**Exercise brief**
Keeping every character as it is, transcribe the entries below.

**Data extracts**

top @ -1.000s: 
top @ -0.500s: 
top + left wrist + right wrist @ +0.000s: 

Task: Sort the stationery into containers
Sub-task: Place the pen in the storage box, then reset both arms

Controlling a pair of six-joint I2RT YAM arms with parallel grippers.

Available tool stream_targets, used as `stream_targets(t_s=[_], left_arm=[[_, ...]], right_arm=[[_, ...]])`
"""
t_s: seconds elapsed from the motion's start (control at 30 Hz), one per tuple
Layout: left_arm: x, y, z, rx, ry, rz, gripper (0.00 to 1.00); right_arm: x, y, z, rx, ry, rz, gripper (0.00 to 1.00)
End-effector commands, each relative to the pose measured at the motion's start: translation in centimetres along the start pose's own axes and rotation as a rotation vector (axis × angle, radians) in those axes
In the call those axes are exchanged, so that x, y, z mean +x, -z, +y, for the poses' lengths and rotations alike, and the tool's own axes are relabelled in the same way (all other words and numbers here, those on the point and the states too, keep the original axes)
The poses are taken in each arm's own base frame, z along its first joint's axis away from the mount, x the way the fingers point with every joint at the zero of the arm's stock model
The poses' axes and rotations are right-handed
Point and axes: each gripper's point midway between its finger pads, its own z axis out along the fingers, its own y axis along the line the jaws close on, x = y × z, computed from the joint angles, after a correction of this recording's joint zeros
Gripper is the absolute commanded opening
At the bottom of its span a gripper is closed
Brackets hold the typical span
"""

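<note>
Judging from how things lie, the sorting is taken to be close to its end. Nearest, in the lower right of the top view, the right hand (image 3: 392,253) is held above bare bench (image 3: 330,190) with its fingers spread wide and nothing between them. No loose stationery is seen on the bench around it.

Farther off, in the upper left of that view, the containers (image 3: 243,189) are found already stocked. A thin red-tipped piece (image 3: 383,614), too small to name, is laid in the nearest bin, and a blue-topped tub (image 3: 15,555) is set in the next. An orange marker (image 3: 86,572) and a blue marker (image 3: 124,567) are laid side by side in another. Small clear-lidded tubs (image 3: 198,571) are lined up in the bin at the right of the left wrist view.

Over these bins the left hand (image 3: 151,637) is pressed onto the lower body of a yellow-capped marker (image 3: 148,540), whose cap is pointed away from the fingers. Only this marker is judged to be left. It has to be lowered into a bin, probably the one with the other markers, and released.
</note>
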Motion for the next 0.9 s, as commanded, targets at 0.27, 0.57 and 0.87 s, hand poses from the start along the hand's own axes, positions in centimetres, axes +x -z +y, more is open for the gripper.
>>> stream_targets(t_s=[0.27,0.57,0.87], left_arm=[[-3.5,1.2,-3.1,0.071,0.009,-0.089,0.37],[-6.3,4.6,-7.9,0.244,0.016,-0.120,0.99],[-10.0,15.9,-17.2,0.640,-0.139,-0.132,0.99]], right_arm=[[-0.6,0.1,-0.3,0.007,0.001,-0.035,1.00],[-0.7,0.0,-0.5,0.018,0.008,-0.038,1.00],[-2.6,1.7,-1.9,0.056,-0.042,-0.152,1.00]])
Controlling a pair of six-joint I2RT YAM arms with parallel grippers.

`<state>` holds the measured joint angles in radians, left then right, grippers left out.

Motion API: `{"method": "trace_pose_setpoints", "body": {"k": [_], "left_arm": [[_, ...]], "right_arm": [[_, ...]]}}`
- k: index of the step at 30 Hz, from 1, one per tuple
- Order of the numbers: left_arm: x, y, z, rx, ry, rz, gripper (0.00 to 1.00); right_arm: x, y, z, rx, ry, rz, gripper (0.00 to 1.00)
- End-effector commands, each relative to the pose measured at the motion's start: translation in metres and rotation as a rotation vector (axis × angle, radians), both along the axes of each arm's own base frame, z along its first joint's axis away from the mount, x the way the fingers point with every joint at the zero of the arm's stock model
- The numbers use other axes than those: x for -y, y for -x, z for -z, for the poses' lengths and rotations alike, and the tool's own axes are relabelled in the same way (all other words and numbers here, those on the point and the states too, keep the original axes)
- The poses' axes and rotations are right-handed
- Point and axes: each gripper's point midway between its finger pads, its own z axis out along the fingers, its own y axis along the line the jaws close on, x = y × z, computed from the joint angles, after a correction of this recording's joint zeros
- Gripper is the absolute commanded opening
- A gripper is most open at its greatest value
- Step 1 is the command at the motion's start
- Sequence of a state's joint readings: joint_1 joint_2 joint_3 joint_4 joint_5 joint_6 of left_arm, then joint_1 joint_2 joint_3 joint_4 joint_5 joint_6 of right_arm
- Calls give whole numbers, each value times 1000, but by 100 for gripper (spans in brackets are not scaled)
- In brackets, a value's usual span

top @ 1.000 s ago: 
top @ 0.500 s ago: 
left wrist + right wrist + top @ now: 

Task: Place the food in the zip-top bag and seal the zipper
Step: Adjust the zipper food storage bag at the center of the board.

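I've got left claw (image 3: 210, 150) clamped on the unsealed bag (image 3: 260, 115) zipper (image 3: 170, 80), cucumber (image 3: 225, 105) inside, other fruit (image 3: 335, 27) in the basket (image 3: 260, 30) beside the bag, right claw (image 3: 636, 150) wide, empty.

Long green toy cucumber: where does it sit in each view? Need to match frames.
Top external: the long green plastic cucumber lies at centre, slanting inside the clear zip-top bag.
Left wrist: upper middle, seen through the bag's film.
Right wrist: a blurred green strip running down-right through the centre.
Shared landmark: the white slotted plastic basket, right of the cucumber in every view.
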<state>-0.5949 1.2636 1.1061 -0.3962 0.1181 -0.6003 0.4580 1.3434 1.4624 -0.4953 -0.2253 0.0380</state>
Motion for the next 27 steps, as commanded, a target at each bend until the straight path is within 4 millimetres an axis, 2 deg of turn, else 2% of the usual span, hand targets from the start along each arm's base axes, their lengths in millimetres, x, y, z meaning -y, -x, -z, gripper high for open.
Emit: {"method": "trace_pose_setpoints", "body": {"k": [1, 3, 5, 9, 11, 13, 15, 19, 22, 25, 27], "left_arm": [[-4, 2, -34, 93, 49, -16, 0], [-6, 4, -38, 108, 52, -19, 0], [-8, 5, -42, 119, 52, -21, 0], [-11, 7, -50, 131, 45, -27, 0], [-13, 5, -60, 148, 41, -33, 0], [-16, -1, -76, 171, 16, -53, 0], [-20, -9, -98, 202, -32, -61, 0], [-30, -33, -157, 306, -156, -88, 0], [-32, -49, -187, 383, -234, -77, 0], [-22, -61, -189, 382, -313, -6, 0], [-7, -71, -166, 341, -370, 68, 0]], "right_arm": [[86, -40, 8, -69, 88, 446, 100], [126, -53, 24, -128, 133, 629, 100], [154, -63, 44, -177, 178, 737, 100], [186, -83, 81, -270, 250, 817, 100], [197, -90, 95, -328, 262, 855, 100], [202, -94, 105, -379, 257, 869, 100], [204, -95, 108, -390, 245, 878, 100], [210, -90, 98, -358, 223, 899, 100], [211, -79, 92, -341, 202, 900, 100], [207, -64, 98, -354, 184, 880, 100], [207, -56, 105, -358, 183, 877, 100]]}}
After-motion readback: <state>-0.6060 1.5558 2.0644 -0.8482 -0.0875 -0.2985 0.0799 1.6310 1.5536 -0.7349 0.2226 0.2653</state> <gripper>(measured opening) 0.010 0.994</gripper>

**Answer box**
top @ -1.000s: 
top @ -0.500s: 
top + left wrist + right wrist @ +0.000s: 

Task: Sort the stationery into containers
Sub-task: Place the pen in the storage box, then reset both arms

Controlling a pair of six-joint I2RT YAM arms with parallel grippers.

Available tool stream_targets, used as `stream_targets(t_s=[_], left_arm=[[_, ...]], right_arm=[[_, ...]])`
"""
t_s: seconds elapsed from the motion's start (control at 30 Hz), one per tuple
Layout: left_arm: x, y, z, rx, ry, rz, gripper (0.00 to 1.00); right_arm: x, y, z, rx, ry, rz, gripper (0.00 to 1.00)
End-effector commands, each relative to the pose measured at the motion's start: translation in centimetres along the start pose's own axes and rotation as a rotation vector (axis × angle, radians) in those axes
In the call those axes are exchanged, so that x, y, z mean +x, -z, +y, for the poses' lengths and rotations alike, and the tool's own axes are relabelled in the same way (all other words and numbers here, those on the point and the states too, keep the original axes)
The poses are taken in each arm's own base frame, z along its first joint's axis away from the mount, x the way the fingers point with every joint at the zero of the arm's stock model
The poses' axes and rotations are right-handed
Point and axes: each gripper's point midway between its finger pads, its own z axis out along the fingers, its own y axis along the line the jaws close on, x = y × z, computed from the joint angles, after a correction of this recording's joint zeros
Gripper is the absolute commanded opening
At the bottom of its span a gripper is closed
Brackets hold the typical span
"""

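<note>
Judging from how things lie, the sorting is taken to be close to its end. Nearest, in the lower right of the top view, the right hand (image 3: 392,253) is held above bare bench (image 3: 330,190) with its fingers spread wide and nothing between them. No loose stationery is seen on the bench around it.

Farther off, in the upper left of that view, the containers (image 3: 243,189) are found already stocked. A thin red-tipped piece (image 3: 383,614), too small to name, is laid in the nearest bin, and a blue-topped tub (image 3: 15,555) is set in the next. An orange marker (image 3: 86,572) and a blue marker (image 3: 124,567) are laid side by side in another. Small clear-lidded tubs (image 3: 198,571) are lined up in the bin at the right of the left wrist view.

Over these bins the left hand (image 3: 151,637) is pressed onto the lower body of a yellow-capped marker (image 3: 148,540), whose cap is pointed away from the fingers. Only this marker is judged to be left. It has to be lowered into a bin, probably the one with the other markers, and released.
</note>
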Motion for the next 0.9 s, as commanded, targets at 0.27, 0.57 and 0.87 s, hand poses from the start along the hand's own axes, positions in centimetres, axes +x -z +y, more is open for the gripper.
>>> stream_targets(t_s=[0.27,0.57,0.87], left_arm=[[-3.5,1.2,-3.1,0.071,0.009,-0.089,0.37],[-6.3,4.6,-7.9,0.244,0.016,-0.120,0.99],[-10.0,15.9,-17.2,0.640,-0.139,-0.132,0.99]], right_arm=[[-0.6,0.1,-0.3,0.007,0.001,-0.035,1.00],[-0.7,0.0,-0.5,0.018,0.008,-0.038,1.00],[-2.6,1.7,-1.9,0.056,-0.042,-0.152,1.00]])
Controlling a pair of six-joint I2RT YAM arms with parallel grippers.

`<state>` holds the measured joint angles in radians, left then right, grippers left out.

Motion API: `{"method": "trace_pose_setpoints", "body": {"k": [_], "left_arm": [[_, ...]], "right_arm": [[_, ...]]}}`
- k: index of the step at 30 Hz, from 1, one per tuple
- Order of the numbers: left_arm: x, y, z, rx, ry, rz, gripper (0.00 to 1.00); right_arm: x, y, z, rx, ry, rz, gripper (0.00 to 1.00)
- End-effector commands, each relative to the pose measured at the motion's start: translation in metres and rotation as a rotation vector (axis × angle, radians), both along the axes of each arm's own base frame, z along its first joint's axis away from the mount, x the way the fingers point with every joint at the zero of the arm's stock model
- The numbers use other axes than those: x for -y, y for -x, z for -z, for the poses' lengths and rotations alike, and the tool's own axes are relabelled in the same way (all other words and numbers here, those on the point and the states too, keep the original axes)
- The poses' axes and rotations are right-handed
- Point and axes: each gripper's point midway between its finger pads, its own z axis out along the fingers, its own y axis along the line the jaws close on, x = y × z, computed from the joint angles, after a correction of this recording's joint zeros
- Gripper is the absolute commanded opening
- A gripper is most open at its greatest value
- Step 1 is the command at the motion's start
- Sequence of a state's joint readings: joint_1 joint_2 joint_3 joint_4 joint_5 joint_6 of left_arm, then joint_1 joint_2 joint_3 joint_4 joint_5 joint_6 of right_arm
- Calls give whole numbers, each value times 1000, but by 100 for gripper (spans in brackets are not scaled)
- In brackets, a value's usual span

top @ 1.000 s ago: 
top @ 0.500 s ago: 
left wrist + right wrist + top @ now: 

Task: Place the food in the zip-top bag and seal the zipper
Step: Adjust the zipper food storage bag at the center of the board.

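I've got left claw (image 3: 210, 150) clamped on the unsealed bag (image 3: 260, 115) zipper (image 3: 170, 80), cucumber (image 3: 225, 105) inside, other fruit (image 3: 335, 27) in the basket (image 3: 260, 30) beside the bag, right claw (image 3: 636, 150) wide, empty.

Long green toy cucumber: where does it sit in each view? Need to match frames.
Top external: the long green plastic cucumber lies at centre, slanting inside the clear zip-top bag.
Left wrist: upper middle, seen through the bag's film.
Right wrist: a blurred green strip running down-right through the centre.
Shared landmark: the white slotted plastic basket, right of the cucumber in every view.
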<state>-0.5949 1.2636 1.1061 -0.3962 0.1181 -0.6003 0.4580 1.3434 1.4624 -0.4953 -0.2253 0.0380</state>
Motion for the next 27 steps, as commanded, a target at each bend until the straight path is within 4 millimetres an axis, 2 deg of turn, else 2% of the usual span, hand targets from the start along each arm's base axes, their lengths in millimetres, x, y, z meaning -y, -x, -z, gripper high for open.
Emit: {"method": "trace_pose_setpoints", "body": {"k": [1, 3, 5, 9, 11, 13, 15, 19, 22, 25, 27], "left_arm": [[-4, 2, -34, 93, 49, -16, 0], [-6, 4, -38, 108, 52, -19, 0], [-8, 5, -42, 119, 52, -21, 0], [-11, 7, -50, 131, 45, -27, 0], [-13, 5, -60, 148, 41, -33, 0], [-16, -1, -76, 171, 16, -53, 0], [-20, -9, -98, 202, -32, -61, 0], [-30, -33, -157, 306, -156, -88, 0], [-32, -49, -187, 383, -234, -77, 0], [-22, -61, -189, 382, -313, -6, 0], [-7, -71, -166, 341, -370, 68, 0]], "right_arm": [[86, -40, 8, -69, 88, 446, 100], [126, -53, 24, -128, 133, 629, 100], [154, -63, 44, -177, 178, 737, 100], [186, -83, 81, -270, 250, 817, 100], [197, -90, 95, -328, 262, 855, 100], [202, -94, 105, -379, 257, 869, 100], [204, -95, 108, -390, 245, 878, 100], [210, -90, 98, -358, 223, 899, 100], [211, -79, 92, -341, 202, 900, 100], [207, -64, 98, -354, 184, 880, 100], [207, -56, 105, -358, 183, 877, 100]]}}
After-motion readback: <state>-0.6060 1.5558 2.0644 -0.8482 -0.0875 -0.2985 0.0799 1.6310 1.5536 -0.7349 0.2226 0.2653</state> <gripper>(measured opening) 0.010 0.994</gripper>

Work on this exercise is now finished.